> _EXERCISE INSTRUCTIONS_
Write out each line of the entries exactly, starting at the first and finishing with the line that contains "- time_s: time".

[Items from a data source]
--------

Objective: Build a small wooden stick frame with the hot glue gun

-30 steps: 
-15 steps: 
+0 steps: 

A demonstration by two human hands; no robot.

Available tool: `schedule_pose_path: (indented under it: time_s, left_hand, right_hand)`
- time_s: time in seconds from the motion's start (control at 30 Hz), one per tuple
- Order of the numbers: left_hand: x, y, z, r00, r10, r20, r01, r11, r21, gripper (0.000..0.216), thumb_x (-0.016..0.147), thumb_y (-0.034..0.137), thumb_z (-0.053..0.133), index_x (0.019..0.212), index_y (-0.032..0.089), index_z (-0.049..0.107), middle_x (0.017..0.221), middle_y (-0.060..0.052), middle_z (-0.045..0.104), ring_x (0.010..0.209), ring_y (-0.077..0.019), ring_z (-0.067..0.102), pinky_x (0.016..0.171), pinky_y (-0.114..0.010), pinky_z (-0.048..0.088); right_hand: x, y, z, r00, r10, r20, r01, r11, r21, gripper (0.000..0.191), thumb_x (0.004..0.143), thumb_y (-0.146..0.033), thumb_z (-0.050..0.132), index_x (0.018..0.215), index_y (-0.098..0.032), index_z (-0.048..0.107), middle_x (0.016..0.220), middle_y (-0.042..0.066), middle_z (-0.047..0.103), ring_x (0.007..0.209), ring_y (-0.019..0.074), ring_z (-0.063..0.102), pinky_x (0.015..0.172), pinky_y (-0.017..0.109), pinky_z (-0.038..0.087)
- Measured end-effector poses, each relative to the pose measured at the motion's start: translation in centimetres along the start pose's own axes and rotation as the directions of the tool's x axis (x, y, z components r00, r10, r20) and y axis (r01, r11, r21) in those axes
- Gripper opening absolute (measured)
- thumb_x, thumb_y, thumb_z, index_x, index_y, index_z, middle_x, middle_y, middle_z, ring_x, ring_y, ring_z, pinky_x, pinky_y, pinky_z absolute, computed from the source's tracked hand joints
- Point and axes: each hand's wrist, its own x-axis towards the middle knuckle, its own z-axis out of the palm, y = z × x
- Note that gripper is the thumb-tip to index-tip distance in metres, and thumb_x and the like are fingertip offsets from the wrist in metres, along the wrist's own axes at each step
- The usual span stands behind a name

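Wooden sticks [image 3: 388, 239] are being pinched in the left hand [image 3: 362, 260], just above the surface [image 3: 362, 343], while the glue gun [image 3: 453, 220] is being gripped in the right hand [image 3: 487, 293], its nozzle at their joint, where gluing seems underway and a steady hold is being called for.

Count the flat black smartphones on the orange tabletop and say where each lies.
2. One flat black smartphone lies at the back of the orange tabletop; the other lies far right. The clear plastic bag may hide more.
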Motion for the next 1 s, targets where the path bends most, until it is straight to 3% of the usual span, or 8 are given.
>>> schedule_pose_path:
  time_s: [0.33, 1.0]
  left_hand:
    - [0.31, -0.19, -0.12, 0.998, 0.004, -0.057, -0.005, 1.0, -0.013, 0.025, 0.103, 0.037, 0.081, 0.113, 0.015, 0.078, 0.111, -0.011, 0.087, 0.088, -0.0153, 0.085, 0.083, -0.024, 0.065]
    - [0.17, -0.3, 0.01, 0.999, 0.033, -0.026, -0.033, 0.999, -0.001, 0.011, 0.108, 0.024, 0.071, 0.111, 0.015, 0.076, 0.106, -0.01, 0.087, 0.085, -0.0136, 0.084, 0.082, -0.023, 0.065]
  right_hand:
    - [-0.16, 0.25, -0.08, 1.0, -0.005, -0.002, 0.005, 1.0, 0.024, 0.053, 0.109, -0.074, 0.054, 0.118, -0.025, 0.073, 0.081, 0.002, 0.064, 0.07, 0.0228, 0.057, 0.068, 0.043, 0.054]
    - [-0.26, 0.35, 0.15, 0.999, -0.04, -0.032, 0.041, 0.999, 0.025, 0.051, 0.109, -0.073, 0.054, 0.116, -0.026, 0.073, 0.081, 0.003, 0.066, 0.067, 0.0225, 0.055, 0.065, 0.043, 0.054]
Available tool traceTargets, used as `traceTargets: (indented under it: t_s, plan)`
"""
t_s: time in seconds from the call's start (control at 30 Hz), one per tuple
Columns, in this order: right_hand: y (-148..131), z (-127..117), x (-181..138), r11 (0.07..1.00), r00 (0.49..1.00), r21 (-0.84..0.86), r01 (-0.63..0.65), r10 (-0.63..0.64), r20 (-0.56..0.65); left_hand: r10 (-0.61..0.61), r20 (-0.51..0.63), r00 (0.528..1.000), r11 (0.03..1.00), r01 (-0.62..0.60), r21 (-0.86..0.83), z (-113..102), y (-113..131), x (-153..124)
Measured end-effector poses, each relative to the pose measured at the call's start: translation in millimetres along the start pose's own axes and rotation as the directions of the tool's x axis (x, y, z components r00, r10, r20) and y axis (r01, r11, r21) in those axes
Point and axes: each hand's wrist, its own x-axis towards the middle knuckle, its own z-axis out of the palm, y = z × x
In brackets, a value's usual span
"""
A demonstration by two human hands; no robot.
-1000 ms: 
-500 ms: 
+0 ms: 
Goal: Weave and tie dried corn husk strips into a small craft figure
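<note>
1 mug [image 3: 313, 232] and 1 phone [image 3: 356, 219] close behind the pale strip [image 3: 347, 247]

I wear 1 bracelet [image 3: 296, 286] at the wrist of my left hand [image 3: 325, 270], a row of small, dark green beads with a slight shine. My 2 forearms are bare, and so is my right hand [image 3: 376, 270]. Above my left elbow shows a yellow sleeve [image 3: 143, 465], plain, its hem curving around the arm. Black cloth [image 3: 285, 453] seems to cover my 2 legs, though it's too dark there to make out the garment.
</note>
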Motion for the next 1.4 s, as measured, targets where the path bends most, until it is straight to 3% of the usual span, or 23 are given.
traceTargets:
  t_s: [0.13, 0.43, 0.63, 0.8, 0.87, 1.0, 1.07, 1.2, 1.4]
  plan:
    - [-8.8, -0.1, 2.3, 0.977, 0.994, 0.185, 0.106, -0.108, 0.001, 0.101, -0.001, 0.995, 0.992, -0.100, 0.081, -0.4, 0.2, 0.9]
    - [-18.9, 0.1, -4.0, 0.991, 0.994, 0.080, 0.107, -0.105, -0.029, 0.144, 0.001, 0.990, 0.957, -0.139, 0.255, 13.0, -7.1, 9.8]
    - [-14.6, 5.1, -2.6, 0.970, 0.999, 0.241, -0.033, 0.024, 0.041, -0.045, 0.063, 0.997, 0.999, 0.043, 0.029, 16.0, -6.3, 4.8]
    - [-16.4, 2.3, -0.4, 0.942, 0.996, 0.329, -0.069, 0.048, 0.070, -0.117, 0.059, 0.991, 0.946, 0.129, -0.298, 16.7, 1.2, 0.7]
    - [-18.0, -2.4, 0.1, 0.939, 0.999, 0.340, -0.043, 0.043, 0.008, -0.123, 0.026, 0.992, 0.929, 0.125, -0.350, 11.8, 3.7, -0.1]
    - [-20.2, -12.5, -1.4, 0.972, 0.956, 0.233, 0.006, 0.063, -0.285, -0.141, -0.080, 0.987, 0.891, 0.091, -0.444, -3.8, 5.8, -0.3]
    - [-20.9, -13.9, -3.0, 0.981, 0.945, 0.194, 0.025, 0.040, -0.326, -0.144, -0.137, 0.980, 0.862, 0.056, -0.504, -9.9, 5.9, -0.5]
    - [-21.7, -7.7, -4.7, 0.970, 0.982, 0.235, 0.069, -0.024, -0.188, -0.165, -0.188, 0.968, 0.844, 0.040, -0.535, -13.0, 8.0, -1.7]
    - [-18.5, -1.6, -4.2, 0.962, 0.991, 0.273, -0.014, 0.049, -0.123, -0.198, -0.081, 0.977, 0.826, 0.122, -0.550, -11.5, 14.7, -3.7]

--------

> _ANSWER FOR THE TASK_
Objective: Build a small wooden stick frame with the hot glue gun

-30 steps: 
-15 steps: 
+0 steps: 

A demonstration by two human hands; no robot.

Available tool: `schedule_pose_path: (indented under it: time_s, left_hand, right_hand)`
- time_s: time in seconds from the motion's start (control at 30 Hz), one per tuple

This output is complete as it stands.